1984 Mint Set Year - News about Coins and the US Mint
(note: the below links to newspapers open in a new window)
Games coin hot seller across US
The Calgary Herald - Feb 8, 1984
After much contention between public and private interests, the US Treasury Department announced that $132.5
million worth of the US Mint's Olympic coins have sold netting the two American Olympic committees $31.9 million.
That figure surpasses the amount promised by the private group, and many more months remain in the sales
Last of the United States Government Morgan Silver Dollars
The Deseret News - Feb 21, 1984
This public notice announced the public auction of 1921 Morgan Silver Dollars. Though many Morgan Silver Dollars
were melted for their 90% silver content, these dollar coins are brilliant uncirculated from the last year of
mintage at the Philadelphia mint. Maximum number of coins per person is ten and will be sold on a first-come
first-serve basis. All bids must arrive or be postmarked no later than midnight, March 10, 1984. For 1-4, the
dollars are $49 each; for five coins, $47 each; for ten coins, $45 each; plus $5 per order for certified postage
Out of circulation - Many find they can spare the change
The Pittsburgh Press - Mar 13, 1984
The head of the House Banking committee calls the penny the "Kleenex" of the coinage system - when you need it,
it's indispensable. Many people put their pennies and other change in various containers each night. Some use
ashtrays, others shoeboxes, still others use jars or piggy banks. Per US Mint figures, less than one fourth of the
pennies remain in circulation. But, as the coinage denomination increases, more of the coins remain in circulation
at least up to the quarter with over 50% still circulating.
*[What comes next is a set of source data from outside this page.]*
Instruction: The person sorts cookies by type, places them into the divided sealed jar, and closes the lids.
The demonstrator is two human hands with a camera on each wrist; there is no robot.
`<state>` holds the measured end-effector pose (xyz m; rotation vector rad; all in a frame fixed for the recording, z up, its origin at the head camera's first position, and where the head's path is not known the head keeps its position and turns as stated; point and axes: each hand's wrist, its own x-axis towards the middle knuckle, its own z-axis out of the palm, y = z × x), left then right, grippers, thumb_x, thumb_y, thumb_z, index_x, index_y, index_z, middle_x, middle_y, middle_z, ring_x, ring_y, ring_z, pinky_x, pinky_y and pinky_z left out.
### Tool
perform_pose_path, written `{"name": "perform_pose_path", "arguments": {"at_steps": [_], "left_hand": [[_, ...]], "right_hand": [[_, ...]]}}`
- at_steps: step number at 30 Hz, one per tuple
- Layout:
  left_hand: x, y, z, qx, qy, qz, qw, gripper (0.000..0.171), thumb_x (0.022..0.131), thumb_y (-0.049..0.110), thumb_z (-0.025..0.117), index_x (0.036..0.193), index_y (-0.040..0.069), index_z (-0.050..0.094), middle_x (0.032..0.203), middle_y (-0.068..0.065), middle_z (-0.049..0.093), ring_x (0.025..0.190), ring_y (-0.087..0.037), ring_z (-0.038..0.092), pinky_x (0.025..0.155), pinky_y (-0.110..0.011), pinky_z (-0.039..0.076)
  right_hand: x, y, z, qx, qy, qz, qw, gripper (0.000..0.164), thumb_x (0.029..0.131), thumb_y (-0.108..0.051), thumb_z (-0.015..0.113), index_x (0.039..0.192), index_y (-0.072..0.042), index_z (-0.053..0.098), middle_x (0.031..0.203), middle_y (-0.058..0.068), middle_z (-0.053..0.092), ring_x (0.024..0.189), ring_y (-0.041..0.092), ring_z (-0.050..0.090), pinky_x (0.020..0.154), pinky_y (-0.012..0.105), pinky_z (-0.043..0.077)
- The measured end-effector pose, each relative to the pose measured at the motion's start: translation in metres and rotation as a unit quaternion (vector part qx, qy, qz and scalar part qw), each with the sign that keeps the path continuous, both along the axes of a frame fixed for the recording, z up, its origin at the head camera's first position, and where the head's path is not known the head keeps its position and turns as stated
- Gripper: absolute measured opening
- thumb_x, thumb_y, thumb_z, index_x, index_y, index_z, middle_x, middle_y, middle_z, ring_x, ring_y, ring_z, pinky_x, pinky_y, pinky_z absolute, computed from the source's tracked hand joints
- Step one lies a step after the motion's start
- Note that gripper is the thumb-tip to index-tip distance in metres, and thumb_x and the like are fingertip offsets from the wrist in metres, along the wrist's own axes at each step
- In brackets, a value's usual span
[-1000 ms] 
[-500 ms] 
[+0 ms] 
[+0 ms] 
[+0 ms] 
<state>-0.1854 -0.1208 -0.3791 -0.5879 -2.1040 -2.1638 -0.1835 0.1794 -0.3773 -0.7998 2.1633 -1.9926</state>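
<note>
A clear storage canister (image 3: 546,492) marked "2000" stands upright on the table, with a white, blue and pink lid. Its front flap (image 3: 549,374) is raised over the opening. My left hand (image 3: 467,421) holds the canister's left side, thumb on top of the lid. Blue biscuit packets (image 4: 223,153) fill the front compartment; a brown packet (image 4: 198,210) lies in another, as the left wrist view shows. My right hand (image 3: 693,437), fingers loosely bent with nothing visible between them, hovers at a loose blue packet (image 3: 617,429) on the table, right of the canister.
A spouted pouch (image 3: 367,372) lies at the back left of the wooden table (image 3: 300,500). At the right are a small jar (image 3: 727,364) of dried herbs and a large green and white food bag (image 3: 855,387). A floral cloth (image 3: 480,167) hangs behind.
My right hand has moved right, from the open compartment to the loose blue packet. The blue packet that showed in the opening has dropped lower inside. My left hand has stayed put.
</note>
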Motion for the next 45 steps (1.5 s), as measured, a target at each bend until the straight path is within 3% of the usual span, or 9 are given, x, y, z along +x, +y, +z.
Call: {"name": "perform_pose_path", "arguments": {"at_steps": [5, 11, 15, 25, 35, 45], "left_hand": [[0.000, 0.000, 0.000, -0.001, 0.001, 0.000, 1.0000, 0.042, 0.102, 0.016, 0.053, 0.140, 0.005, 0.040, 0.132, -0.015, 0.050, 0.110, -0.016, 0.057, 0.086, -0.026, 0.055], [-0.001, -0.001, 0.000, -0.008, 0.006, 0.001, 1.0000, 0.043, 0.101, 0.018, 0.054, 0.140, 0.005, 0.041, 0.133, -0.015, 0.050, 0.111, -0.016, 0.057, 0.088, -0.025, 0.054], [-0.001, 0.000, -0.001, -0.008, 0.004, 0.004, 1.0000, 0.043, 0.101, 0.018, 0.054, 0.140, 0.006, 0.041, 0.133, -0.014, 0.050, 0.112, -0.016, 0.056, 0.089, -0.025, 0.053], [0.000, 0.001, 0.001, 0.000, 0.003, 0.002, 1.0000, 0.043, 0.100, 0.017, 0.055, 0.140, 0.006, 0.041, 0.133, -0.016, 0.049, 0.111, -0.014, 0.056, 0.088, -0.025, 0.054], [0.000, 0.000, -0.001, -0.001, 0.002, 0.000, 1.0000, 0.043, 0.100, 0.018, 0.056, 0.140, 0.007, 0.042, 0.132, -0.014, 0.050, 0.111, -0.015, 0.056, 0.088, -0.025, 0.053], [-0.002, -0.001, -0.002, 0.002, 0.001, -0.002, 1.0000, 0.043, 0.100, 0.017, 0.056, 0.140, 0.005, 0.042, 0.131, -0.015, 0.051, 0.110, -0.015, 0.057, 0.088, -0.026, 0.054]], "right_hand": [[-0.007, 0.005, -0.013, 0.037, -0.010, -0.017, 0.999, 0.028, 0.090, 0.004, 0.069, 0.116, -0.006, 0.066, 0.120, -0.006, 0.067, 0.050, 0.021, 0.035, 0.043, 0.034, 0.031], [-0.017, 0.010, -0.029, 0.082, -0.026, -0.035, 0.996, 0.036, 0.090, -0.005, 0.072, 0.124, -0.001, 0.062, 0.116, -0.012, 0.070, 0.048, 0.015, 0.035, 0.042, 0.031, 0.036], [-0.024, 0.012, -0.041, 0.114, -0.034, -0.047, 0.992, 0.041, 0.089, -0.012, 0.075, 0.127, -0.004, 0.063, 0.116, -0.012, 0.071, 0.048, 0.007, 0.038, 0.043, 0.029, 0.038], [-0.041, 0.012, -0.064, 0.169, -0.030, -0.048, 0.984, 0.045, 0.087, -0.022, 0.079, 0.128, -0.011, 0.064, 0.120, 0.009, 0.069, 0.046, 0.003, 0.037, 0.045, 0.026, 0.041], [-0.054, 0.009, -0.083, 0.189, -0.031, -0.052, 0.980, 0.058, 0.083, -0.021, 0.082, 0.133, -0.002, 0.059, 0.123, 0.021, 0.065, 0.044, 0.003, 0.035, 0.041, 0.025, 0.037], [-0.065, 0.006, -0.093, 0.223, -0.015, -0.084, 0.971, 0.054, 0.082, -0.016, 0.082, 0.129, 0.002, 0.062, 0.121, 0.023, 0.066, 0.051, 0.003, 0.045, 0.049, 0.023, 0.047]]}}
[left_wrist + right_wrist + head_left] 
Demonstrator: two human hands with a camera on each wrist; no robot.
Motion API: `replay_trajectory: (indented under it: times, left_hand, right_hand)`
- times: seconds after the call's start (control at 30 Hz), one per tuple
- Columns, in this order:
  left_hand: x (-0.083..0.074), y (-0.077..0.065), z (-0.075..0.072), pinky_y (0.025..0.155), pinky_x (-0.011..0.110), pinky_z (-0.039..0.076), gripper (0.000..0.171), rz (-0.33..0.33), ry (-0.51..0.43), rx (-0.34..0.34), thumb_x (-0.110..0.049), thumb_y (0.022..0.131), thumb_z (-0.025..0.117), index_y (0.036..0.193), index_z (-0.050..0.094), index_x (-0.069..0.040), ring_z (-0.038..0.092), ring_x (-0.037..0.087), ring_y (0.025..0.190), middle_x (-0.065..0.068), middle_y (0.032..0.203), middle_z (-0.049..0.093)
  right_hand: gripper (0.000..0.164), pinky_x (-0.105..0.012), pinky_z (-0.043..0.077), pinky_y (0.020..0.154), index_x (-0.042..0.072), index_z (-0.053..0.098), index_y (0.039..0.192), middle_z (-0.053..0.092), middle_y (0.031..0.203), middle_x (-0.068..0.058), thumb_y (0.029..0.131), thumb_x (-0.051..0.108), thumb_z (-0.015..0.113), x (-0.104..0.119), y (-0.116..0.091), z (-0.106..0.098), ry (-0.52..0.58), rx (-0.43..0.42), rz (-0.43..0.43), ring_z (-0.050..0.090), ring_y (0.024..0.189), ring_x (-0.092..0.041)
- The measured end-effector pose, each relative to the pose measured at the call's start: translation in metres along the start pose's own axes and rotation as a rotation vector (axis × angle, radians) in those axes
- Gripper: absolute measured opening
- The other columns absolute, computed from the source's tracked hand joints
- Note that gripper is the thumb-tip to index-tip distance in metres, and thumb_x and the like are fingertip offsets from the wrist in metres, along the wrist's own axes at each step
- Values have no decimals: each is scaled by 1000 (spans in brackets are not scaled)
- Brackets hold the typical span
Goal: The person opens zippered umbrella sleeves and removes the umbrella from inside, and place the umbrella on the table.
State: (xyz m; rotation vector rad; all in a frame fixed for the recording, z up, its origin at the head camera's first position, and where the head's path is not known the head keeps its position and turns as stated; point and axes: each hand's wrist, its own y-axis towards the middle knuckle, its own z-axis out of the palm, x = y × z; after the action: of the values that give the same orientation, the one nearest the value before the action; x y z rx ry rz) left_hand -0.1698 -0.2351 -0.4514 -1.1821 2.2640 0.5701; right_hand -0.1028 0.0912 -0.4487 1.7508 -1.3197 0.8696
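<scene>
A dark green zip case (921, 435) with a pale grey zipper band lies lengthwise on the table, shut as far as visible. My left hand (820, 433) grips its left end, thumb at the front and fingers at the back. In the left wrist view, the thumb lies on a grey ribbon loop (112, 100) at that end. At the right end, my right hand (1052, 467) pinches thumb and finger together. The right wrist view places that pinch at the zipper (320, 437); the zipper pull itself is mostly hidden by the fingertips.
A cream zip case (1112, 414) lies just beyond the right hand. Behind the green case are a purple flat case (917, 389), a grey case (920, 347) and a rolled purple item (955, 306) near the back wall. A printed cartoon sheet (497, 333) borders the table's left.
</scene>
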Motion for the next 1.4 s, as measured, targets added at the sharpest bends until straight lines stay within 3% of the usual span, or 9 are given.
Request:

12 reasons why you should own the first US Olympic coins ever minted!
Schenectady Gazette - May 1, 1984
In this joint ad by the US Mint and the Olympic Organizing Committee, they include 12 reasons to buy the Olympic
coins. The first reason notes that the coins celebrate the first time in half a century the Summer Games are being
held in America. The second reason identifies this is the first time the US Mint has issued Olympic commemorative
Discovery of odd cents worth a mint
Reading Eagle - May 31, 1984
One Philadelphia coin collector is happily paying $100 to $250 each for some miscast 1983 pennies. Produced at the
US Mint in Philadelphia, the pennies have a double image on their reverse. The US Mint prefers not to release error
coins, and it's rare that they do. Because it's rare, collectors pay a premium for the error coins.
US Mint left holding nearly 3 million ounces of fizzled gold frenzy
The Deseret News - Jun 27, 1984
As gold fever hit, the US Mint produced gold medallions honoring various artists. Their efforts were intended to
compete with the Krugerrand and the Maple Leaf. But unlike the South African and Canadian coins, the medallions
were not legal tender. Whether that played a role or not, the US Mint's gold medallions are not selling.
Penny shortage over
Times Daily - Aug 6, 1984
On the 75th anniversary of the Lincoln penny, the US Mint announced that the penny shortage is over. Banks and
retailers report a comfortable inventory. This year, the Mint will reduce penny production by 300 million since the
demand has been reached.
The 1984 Mint Set Year included news of US Olympic commemorative coins, the end of the penny shortage and the
lack of acceptance of the gold medallions.